- YOUR GOAL:
Scan the records below for the line containing "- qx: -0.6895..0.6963" and the line containing "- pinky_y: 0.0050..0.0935". Copy both, plus every line between, exactly.

Records from a data collection:
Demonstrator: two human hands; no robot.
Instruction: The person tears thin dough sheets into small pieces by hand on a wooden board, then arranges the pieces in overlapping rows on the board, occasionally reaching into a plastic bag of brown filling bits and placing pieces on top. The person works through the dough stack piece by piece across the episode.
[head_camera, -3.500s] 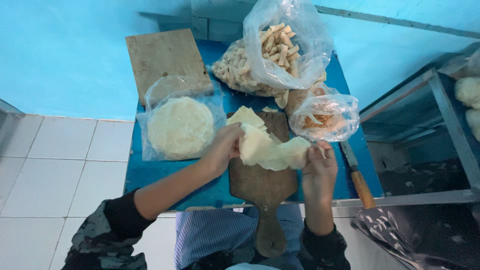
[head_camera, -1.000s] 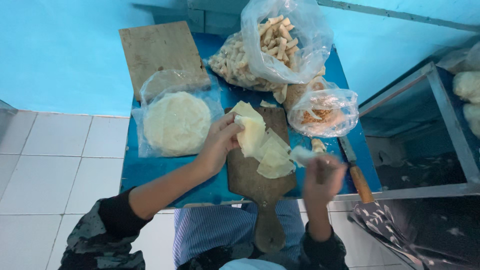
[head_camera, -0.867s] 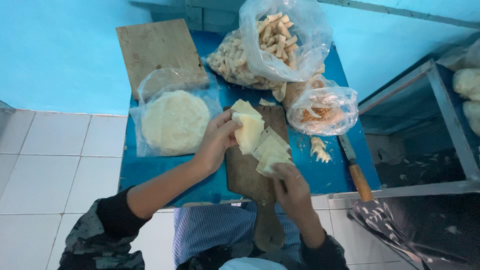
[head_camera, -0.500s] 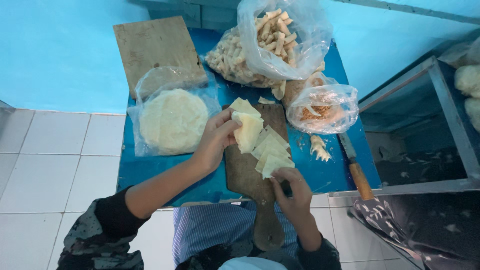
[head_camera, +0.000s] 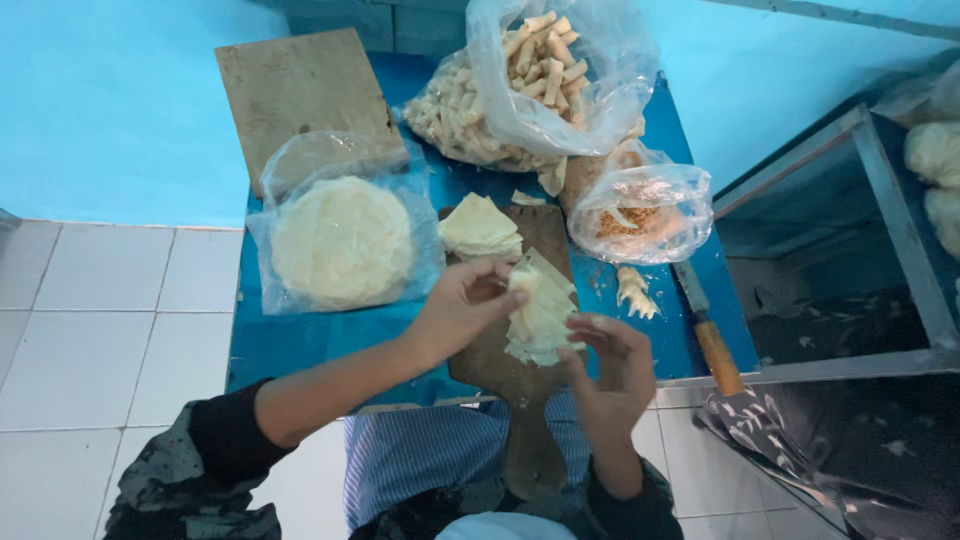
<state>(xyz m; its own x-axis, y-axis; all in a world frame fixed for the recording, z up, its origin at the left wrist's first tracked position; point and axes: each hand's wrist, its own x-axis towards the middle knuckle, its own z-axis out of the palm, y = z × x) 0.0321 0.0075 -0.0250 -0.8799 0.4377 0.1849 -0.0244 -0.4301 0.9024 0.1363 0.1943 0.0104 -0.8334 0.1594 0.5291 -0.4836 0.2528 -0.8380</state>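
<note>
Peeling one wrapper: my left hand (head_camera: 462, 305) pinches the wrapper stack (head_camera: 538, 315) top corner, right hand (head_camera: 612, 365) open-fingered just beside it on the cutting board (head_camera: 495, 365). Next needs single-sheet separation.

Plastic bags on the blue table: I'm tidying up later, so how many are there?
4. One flat bag of round wrappers at left, two bags of rolled pieces at the top, one small bag of filling at right. More may be hidden beneath.
</note>
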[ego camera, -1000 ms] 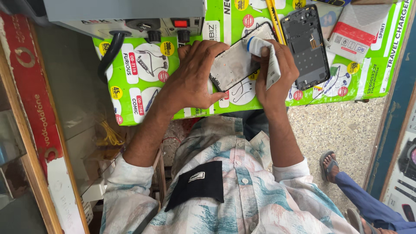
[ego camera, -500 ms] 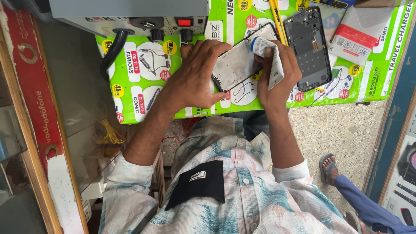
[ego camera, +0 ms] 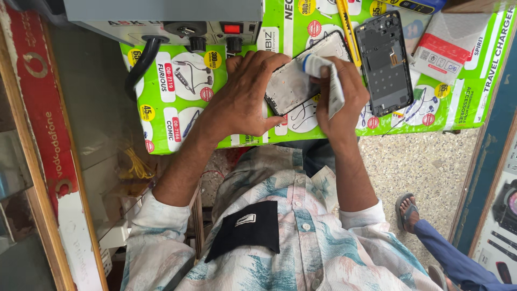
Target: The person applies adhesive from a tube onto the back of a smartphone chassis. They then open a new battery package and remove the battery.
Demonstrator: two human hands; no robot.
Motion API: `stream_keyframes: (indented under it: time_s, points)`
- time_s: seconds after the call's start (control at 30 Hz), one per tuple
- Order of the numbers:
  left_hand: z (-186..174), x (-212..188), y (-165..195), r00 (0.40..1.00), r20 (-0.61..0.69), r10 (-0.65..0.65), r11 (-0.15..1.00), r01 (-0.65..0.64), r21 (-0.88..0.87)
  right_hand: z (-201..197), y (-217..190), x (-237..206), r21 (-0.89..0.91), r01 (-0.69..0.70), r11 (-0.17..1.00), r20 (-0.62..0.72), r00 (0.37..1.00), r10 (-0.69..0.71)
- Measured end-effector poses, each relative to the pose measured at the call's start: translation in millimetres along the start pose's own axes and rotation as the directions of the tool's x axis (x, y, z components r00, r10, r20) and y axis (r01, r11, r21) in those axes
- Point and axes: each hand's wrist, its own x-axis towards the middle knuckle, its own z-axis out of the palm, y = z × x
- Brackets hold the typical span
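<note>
Lying tilted, the pale black-rimmed phone screen (ego camera: 293, 83).

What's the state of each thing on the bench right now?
Left hand: gripping the phone screen.
Right hand: squeezing the tube.
Phone screen: tilted, held above the bench, tube tip at its edge.
Tube: cap end on the screen, body flattened.
Phone frame: flat on the bench, insides up, untouched.
Power unit: red switch; on or off unclear.

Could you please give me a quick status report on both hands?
Left hand steadies black-framed phone screen. Right hand holds small white tube at its edge. Nothing obstructing.
</note>
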Motion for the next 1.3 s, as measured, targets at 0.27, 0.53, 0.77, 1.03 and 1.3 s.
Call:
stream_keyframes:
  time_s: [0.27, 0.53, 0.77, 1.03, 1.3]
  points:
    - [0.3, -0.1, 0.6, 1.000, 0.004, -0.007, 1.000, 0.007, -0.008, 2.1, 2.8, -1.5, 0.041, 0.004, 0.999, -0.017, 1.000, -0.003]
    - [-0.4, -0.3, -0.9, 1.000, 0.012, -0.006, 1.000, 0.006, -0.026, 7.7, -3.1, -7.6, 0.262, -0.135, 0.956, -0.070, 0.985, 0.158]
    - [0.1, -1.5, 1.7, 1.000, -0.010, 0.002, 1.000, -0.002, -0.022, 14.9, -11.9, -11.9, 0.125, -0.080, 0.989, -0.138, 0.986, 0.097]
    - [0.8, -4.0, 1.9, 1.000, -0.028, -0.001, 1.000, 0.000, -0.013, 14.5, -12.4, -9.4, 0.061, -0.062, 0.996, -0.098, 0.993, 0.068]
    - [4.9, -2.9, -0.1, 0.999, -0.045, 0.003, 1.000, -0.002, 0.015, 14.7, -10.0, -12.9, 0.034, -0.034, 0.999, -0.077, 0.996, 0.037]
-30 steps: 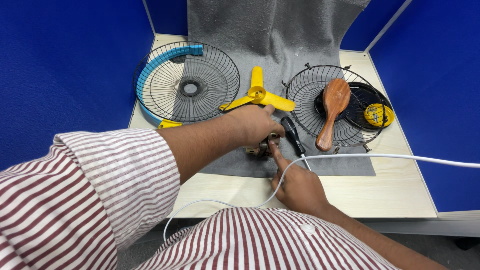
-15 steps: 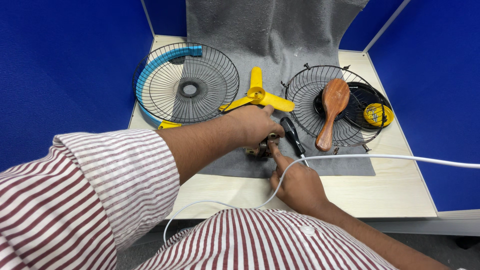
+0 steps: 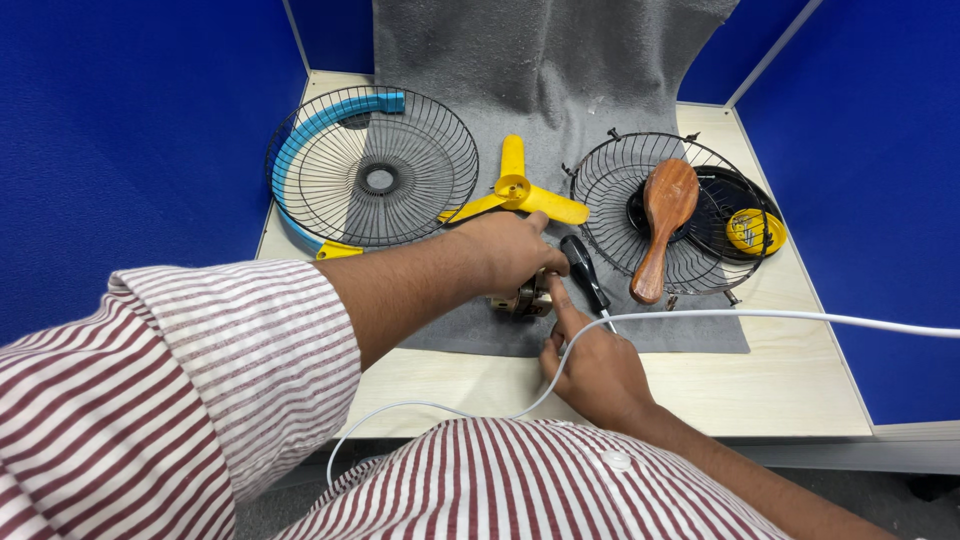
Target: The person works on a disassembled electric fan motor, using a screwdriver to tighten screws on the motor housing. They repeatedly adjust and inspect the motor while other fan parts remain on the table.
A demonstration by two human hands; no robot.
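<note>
My left hand (image 3: 510, 252) reaches over the grey mat (image 3: 560, 150) and grips a small metal fan motor (image 3: 522, 298) from above. My right hand (image 3: 590, 365) is below it, its index finger stretched up to touch the motor. A screwdriver with a black handle (image 3: 585, 272) lies slantwise on the mat just right of the motor, its tip beside my right hand. A white cable (image 3: 760, 320) runs across my right hand to the right edge. A yellow three-blade fan propeller (image 3: 515, 192) lies just beyond my left hand.
A wire fan guard with a blue and yellow rim (image 3: 375, 180) lies at the left. A second wire guard (image 3: 665, 215) at the right holds a wooden brush (image 3: 662, 225) and a black and yellow part (image 3: 750, 230). Blue partition walls (image 3: 130, 130) enclose the light wooden table (image 3: 780, 385).
</note>
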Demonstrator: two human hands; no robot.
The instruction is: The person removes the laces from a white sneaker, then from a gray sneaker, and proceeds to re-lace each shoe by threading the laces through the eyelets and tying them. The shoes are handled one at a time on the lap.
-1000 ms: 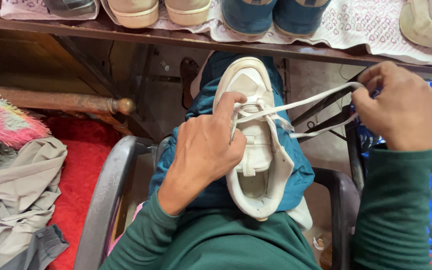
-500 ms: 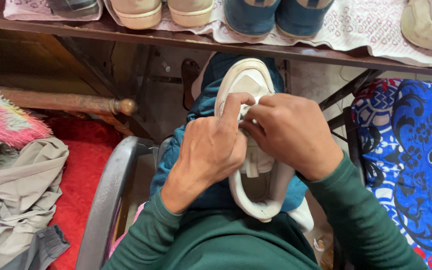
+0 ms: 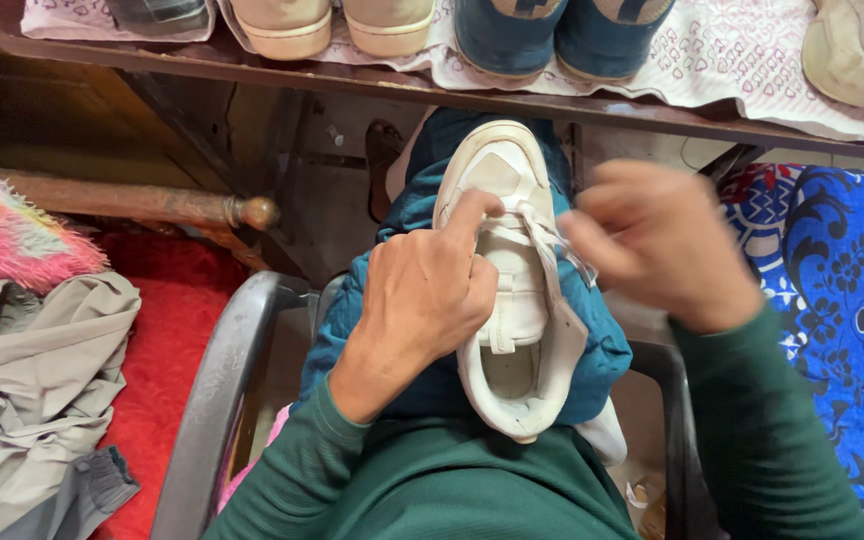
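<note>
A white leather sneaker [image 3: 512, 300] lies sole-down on the person's lap, on the teal trouser leg [image 3: 422, 380], toe pointing away toward the dark wooden shelf [image 3: 352, 80]. The left hand [image 3: 427, 290] rests on the shoe's left side, its fingers curled, the forefinger stretched out and pressing on the lacing near the toe. The right hand [image 3: 657, 245], blurred, hovers at the shoe's right edge, fingers bunched and pinching the white flat shoelace [image 3: 552, 250]. A blue patterned cloth [image 3: 832, 300] lies to the right.

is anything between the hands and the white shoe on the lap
Nothing visible. The left hand rests directly on the white sneaker, index finger pressing its laces; the blurred right hand is at the laces too.
</note>
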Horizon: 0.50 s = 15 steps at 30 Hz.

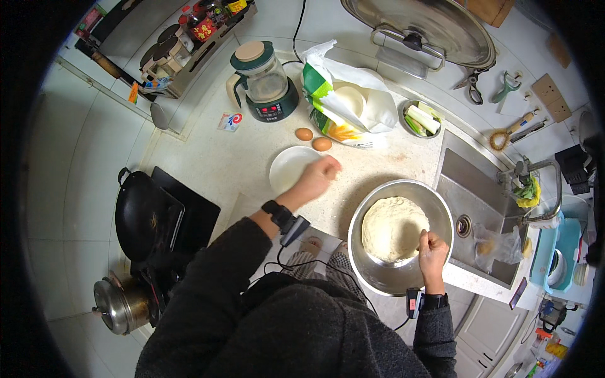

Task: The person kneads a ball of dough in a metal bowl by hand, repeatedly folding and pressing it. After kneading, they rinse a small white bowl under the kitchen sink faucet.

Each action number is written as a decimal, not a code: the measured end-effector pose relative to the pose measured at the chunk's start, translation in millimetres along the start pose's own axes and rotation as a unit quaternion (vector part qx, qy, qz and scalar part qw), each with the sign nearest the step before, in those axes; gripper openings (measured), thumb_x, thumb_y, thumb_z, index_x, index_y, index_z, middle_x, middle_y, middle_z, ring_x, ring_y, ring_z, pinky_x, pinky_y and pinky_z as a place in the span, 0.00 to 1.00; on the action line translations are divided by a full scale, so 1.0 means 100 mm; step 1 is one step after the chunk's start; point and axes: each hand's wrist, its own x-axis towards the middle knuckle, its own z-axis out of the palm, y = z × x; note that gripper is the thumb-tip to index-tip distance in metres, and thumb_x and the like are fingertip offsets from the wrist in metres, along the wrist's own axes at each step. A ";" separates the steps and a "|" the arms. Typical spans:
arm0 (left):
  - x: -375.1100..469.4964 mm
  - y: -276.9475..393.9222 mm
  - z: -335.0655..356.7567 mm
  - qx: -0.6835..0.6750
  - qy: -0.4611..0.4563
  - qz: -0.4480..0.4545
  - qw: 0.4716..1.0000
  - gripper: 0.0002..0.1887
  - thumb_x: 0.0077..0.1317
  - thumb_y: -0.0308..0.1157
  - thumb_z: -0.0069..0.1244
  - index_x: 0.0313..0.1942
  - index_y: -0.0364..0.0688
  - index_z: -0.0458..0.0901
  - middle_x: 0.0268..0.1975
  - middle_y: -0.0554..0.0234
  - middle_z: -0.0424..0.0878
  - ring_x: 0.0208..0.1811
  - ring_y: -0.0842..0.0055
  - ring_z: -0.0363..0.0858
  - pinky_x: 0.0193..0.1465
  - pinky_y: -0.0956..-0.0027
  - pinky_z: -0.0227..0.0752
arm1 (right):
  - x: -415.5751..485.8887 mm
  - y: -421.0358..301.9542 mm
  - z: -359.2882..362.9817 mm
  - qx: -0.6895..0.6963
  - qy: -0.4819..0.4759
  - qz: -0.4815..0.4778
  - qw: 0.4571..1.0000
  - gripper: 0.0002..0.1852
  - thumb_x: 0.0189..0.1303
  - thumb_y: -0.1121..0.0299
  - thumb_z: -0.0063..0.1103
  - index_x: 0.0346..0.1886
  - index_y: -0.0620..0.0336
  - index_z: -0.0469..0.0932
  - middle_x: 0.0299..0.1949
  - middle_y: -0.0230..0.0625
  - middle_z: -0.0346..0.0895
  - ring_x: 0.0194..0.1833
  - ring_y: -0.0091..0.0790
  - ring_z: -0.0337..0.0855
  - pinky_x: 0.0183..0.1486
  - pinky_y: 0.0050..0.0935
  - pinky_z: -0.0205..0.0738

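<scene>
A large steel bowl (401,283) holds a round lump of pale dough (392,227). My right hand (432,253) is at the dough's right edge inside the bowl, its fingers curled; whether it pinches dough cannot be told. My left hand (321,175), slightly blurred, is curled over the right side of a white bowl (286,165) on the counter; its fingertips are hidden. Two brown eggs, one (304,134) beside the other (322,144), lie just behind the white bowl. Behind them stands an opened white and green bag (340,108) with a pale round bowl (350,100) inside.
A glass electric kettle (264,85) and a small packet (230,121) stand at the back left. A dish of cut scallions (420,119) sits near the steel sink (472,175). At left are a black wok (144,217) and a steel pot (120,304). A large lid (425,28) hangs behind.
</scene>
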 end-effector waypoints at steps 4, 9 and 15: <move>0.01 -0.44 -0.63 0.160 0.178 -0.044 0.970 0.10 0.66 0.33 0.49 0.41 0.35 0.75 0.35 0.54 0.80 0.37 0.66 0.79 0.43 0.65 0.73 | -0.05 -0.12 0.12 -0.036 0.057 -0.163 0.984 0.07 0.52 0.81 0.57 0.24 0.66 0.68 0.22 0.45 0.67 0.23 0.43 0.70 0.28 0.36 0.65; -0.21 -0.86 -1.01 0.386 0.196 -0.165 0.886 0.21 0.63 0.39 0.52 0.47 0.31 0.70 0.42 0.42 0.78 0.41 0.57 0.80 0.49 0.61 0.75 | 0.03 -0.35 0.37 -0.054 0.072 -0.157 0.983 0.05 0.51 0.82 0.58 0.30 0.63 0.73 0.24 0.40 0.71 0.25 0.36 0.75 0.29 0.32 0.70; -0.38 -0.84 -1.13 -0.110 -0.038 -0.359 0.926 0.26 0.66 0.32 0.45 0.61 0.31 0.59 0.55 0.42 0.73 0.45 0.60 0.82 0.42 0.62 0.80 | -0.08 -0.53 0.53 0.068 0.025 -0.019 0.997 0.06 0.60 0.78 0.59 0.39 0.66 0.81 0.25 0.37 0.81 0.27 0.27 0.83 0.33 0.25 0.77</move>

- ANSWER AREA:
  - qx: -0.6895..0.6963
  - qy: -0.4819..0.4759
  - qz: -0.4815..0.4778
  - qw: 0.4571..1.0000
  - gripper: 0.0002..0.1852
  - thumb_x: 0.0189..0.1303
  - thumb_y: -0.1121..0.0299
  - thumb_z: -0.0063..0.1103
  - index_x: 0.0346..0.1886
  - index_y: -0.0620..0.0336
  - index_z: -0.0469..0.0932
  - middle_x: 0.0299..0.1949
  - middle_y: -0.0230..0.0625
  - middle_z: -0.0346..0.0895
  - ring_x: 0.0194..0.1833
  - ring_y: -0.0091..0.0790
  - ring_z: -0.0337..0.0855
  - pinky_x: 0.0183..0.1486
  - pinky_y: 0.0050..0.0935

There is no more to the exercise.